1) Read a book that has been made into a movie.
2) Read a book with an older Hero or heroine (AT LEAST mid-to-late thirties).
3) Read a novel that is classified as “chick-lit” or a light, humorous book about a young single, working woman in an urban setting.
4) Read a book that has a character that is involved in any type of arts (music, dance, literature, etc). <-- I chose this one.
5) Read a book that features a “friendship” as its main storyline.
* * *
The Brentwood Twins have returned to England from Baltimore -- being the newest faces in town, they are the object of much attention. And a lot of that attention is unwanted -- because the Brentwood Twins closely resemble a man who is not their father.
The most audacious piece is a thinly-veiled parody written in the The Daily Herald titled, A Tale of Three Gentlemen written by renowned poet, Sir Phillip Crisp.
Iverson Brentwood is on damage control and has already "convinced" another writer, Lord Waldo, to stop writing about his family -- and he is not happy with the parody and what the parody implies. Iverson has decided to nip the proverbial bud by going directly to Sir Phillip's house to "convince" him not to publish any more.
Except Sir Phillip isn't home and hasn't been home in quite a while. Instead, Iverson meets Sir Phillip's daughter, Catalina.
In a house full of dreamers and "artistic sensibilities," Catalina has had to keep her feet firmly planted on the ground. She needs to -- her family is always one step from penury and financial ruin, she's had to juggle household accounts, merchants' bills along with having to deal with an alcohol-dependent aunt (her aunt calls it "tonic") and an unreliable father who is more often away than at home --
To make ends meet, Catalina has secretly been finishing her father's work for the past three years.
Now that she's met and spoken to Iverson, she realizes that, their "harmless" parody has actually caused harm to the subject of their parody -- and she needs to prevent the publication of the remaining parts of the piece.

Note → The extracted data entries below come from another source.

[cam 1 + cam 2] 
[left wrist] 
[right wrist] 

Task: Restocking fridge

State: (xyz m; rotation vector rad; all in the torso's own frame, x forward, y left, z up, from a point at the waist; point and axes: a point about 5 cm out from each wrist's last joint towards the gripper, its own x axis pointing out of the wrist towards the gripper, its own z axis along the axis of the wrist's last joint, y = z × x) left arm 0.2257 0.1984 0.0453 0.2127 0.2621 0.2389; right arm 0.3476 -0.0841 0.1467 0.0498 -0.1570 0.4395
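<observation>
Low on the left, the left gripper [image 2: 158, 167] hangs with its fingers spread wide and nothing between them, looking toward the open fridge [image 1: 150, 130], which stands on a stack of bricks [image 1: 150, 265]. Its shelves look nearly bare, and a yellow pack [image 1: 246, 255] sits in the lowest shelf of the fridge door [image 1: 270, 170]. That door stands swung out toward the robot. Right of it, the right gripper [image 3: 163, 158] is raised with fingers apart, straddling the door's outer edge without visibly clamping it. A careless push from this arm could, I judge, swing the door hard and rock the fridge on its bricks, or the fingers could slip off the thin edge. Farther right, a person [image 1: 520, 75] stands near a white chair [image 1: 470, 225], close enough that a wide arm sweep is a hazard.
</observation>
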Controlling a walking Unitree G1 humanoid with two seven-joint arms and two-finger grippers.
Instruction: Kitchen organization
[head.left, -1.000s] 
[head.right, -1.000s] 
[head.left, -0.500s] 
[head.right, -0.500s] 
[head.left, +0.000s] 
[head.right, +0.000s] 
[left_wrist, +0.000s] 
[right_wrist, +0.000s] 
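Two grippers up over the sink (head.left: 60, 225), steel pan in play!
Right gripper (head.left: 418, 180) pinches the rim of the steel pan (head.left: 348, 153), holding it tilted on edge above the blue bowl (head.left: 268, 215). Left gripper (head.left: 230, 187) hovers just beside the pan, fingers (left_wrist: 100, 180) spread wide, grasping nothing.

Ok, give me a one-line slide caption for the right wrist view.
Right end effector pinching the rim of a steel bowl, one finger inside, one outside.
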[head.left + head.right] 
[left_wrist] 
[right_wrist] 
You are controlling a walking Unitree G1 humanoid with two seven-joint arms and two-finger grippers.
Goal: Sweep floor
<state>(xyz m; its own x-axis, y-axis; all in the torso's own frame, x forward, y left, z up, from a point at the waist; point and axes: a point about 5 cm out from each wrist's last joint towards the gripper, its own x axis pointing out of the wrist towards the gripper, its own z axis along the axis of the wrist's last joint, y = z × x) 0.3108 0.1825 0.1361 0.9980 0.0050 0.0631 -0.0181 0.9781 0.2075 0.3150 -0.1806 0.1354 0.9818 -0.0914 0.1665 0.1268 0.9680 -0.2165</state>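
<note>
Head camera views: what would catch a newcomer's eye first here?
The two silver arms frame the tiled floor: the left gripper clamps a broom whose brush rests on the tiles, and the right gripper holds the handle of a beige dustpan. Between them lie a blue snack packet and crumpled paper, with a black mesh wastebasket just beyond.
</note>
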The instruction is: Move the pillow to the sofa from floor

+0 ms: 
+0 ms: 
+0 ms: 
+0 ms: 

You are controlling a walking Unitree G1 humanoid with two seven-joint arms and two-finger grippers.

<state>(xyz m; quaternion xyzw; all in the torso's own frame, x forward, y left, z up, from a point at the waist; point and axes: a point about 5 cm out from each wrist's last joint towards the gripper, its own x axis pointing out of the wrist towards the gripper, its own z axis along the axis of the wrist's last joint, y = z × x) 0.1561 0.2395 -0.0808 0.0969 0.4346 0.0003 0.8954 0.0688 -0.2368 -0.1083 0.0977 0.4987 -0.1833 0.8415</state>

Except the publisher doesn't want to deal with her -- and so Catalina must go search for her father.
Iverson is also looking for Sir Phillip -- and his path would often cross with Catalina's -- despite his feelings for Catalina's father, he grows to appreciate and love Catalina.
My biggest problem with this story is that I didn't like the heroine. I think I was supposed to sympathize with Catalina's plight, having to act the adult in a household where she is the youngest -- but I did not feel she was strong. Capable, yes. But, strong? No.
Her father takes her for granted (see his reaction to her finally standing up for herself in pp 296-298). Her aunt lives in her own world. And Catalina doesn't have the courage (or the will) to pull them back to reality. Instead, she allows them to live in their own fantasy.
"Oh there you are, Catalina," Aunt Elle said, entering the room. "This came this morning." She handed a piece of paper to Catalina. "It's from my apothecary. It appears we never took care of the man last month for my tonics. I don't know how that happened, dearest, as I know you are quite good with keeping up with everything that must be paid."
"I'm certain I handled this, Auntie." Catalina looked at the paper and was astounded by the amount. "Auntie, this isn't for last month. This is for something you picked up just last week. Did you need this much tonic?"
Aunt Elle's eyes widened with concern. "Yes, of course I did. You know how distressed I get when I don't have my medications in a timely fashion."
"Yes, yes, I know," Catalina quickly said, trying to hide her shock at the amount and not alarm her aunt. "It's not a problem." She smiled. "This is nothing for you to worry about. I'll take care of it."
- pp. 149-150
And there was this:
Catalina felt an overwhelming need to tell Iverson there were two more parts of A Tale of Three Gentlemen yet to be published.
He deserved to know.
Was it so wrong of her to hold out hope her father would return in time, so she wouldn't have to? Dare she hope he was at home, waiting for her right now?
She had no doubt if she told Iverson the truth he would never speak to her again. If she waited, and by some chance her father had made it home, Iverson would never have to know what she had kept from him.
- pp. 195-196
This is a rare thing for me to say but I didn't think the heroine deserved her happy ending -- she was an enabler: her aunt's a drunk and her father leaves for unknown periods of time and leaves her with his unfinished work, unpaid debts and very little money.
From the start, Cataline knew what Iverson wanted -- and she could have admitted that she had helped her father write the parody ... but she didn't. She let him believe her father was solely responsible. Granted, she did try to get back the unpublished portions of the parody -- but she didn't try hard enough.
And she never admitted her own culpability.
She was too busy flirting with Iverson. Too busy feeding her aunt's addiction. Too busy covering up for her father.
I almost didn't finish this story -- but I read on, hoping that the story would get better. Very disappointed with the direction this story took: there was no transformation and no admission of guilt with a promise to reform. The problem was never solved, just swept under the rug (see pp 305-306). Instead, those complicit are rewarded with a marriage to a family with deep pockets with Iverson now joining in the continued enabling of Catalina's family's problems . And that's what saddens me.